The Recorder correctly observed that both Mr Waterstone and Mr Irons were of the view that it was highly unlikely that contractions would continue following a rupture of the uterus. Indeed, Mr Irons accepted in cross examination that in accordance with general teaching: “…whenever you get a uterine rupture or significant tear the uterine contractions usually reduce or stop”. The Recorder noted that the records revealed that at 7:00 am the contractions were increasing in intensity and thus concluded, on a balance of probabilities, that the rupture probably occurred after that time.

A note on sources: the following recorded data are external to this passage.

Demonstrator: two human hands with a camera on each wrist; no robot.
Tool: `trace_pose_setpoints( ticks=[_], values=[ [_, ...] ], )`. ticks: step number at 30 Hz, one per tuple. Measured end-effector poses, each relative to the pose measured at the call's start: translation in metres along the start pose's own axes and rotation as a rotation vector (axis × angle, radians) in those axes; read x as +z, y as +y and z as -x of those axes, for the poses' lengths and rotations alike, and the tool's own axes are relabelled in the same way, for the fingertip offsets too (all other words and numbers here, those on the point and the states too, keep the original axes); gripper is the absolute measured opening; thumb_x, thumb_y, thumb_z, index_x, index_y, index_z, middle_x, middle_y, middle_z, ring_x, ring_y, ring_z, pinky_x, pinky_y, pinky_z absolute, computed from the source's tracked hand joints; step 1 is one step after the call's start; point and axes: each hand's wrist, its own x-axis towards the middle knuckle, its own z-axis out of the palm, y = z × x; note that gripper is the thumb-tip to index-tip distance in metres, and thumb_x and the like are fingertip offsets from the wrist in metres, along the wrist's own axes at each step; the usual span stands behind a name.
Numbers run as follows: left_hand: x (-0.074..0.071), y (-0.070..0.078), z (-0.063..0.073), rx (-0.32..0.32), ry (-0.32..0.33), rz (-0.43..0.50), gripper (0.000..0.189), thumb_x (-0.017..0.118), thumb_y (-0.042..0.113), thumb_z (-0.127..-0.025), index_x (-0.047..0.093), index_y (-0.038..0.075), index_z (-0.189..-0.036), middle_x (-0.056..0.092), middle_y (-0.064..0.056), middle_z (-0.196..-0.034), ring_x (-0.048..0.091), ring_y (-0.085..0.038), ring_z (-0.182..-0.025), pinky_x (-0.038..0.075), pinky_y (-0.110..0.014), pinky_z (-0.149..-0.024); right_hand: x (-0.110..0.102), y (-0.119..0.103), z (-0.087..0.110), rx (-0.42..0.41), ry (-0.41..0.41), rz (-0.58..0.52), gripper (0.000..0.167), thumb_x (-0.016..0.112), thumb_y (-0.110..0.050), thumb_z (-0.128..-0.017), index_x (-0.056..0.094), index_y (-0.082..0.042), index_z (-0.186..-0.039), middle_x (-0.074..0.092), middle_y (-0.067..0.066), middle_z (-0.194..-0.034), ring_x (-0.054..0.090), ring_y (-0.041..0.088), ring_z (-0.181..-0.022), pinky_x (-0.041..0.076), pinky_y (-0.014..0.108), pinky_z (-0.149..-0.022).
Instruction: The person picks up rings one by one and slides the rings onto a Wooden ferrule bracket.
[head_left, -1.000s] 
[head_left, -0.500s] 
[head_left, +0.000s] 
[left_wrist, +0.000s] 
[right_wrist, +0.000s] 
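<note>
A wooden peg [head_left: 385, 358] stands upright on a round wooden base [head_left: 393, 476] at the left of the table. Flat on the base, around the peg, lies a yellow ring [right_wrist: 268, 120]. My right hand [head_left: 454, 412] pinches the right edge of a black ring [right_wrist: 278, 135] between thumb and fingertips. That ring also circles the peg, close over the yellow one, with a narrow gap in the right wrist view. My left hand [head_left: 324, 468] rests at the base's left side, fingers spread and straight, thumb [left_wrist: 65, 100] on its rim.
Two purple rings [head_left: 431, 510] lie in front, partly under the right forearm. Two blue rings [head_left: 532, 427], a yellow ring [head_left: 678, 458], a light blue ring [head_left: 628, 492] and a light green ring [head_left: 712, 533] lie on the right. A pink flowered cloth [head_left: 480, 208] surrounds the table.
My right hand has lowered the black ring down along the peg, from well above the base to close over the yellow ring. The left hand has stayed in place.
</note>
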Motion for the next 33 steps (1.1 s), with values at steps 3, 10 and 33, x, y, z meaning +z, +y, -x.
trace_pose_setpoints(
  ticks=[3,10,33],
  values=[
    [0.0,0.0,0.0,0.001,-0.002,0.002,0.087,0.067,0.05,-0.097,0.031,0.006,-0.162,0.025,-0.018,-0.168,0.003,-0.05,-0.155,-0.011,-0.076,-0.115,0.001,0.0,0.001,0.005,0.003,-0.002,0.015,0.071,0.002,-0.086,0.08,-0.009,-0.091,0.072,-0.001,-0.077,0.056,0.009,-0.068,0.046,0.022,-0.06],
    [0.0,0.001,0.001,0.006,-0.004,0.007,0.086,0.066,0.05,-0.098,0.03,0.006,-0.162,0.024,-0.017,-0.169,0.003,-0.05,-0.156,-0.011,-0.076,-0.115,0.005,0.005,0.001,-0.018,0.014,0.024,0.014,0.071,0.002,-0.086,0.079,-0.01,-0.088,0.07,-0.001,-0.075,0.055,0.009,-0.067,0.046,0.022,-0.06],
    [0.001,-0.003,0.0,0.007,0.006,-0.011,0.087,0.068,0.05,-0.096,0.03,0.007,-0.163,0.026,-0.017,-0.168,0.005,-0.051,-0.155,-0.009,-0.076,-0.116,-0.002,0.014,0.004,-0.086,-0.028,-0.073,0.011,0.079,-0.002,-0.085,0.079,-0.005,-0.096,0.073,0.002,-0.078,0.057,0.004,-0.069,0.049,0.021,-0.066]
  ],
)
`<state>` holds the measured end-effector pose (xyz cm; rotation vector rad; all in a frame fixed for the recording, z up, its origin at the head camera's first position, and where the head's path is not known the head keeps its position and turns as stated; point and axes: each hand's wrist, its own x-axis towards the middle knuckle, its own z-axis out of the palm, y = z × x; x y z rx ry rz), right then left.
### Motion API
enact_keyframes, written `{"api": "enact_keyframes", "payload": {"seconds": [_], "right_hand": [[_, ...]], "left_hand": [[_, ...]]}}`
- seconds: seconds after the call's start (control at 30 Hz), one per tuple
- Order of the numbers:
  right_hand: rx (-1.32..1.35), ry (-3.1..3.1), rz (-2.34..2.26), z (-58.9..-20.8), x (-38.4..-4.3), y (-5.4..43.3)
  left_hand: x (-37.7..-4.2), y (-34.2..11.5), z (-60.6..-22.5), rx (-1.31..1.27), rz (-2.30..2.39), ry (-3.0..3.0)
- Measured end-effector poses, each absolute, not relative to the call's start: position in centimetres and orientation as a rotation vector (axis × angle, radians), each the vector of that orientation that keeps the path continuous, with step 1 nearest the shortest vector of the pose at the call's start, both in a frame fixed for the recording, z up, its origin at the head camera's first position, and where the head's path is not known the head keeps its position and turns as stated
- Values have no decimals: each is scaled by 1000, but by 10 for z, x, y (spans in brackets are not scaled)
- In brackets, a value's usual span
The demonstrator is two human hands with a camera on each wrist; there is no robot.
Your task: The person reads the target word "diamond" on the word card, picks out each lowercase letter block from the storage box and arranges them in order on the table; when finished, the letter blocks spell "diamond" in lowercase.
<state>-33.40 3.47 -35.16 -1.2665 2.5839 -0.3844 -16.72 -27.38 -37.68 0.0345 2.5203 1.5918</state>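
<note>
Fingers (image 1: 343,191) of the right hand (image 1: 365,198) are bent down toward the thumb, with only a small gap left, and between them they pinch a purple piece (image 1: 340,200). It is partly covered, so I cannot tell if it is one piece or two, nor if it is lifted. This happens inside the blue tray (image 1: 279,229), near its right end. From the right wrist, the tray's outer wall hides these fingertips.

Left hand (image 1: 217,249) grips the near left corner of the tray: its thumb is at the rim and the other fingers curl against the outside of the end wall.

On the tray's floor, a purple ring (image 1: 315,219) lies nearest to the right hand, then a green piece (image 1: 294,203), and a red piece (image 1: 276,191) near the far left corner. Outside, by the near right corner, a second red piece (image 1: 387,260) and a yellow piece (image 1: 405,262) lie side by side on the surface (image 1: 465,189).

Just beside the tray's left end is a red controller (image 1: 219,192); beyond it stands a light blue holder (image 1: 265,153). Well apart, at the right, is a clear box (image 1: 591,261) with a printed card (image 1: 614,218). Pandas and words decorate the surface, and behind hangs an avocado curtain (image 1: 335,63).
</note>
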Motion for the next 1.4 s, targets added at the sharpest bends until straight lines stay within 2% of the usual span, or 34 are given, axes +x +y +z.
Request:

In fact, the records reveal that contractions were still occurring at 7:45 am which was ten minutes before the claimant arrived in theatre.

54.

The defendant argues that this was a silent tear which could have occurred at any time and the fact that the contractions were continuing until shortly before delivery leads convincingly to the inference that they were continuing despite the tear.

55.

I am satisfied that the Recorder was entitled to find that the tear occurred after 5:35 am. The more frequent and stronger the contractions the greater was the risk of a tear and the lower the chance that a tear had already taken place. Throughout the period from 5.35, the contractions were happening at a rate of five every ten minutes. At 6:00 am they were noted to be “getting very strong now”. By 7:10 am, the intensity was noted to be increasing. This combination of factors, although not putting the issue of causation beyond doubt, was sufficient to justify the Recorder’s conclusion on causation.

CONCLUSION

56. It follows from my findings that this appeal must be dismissed.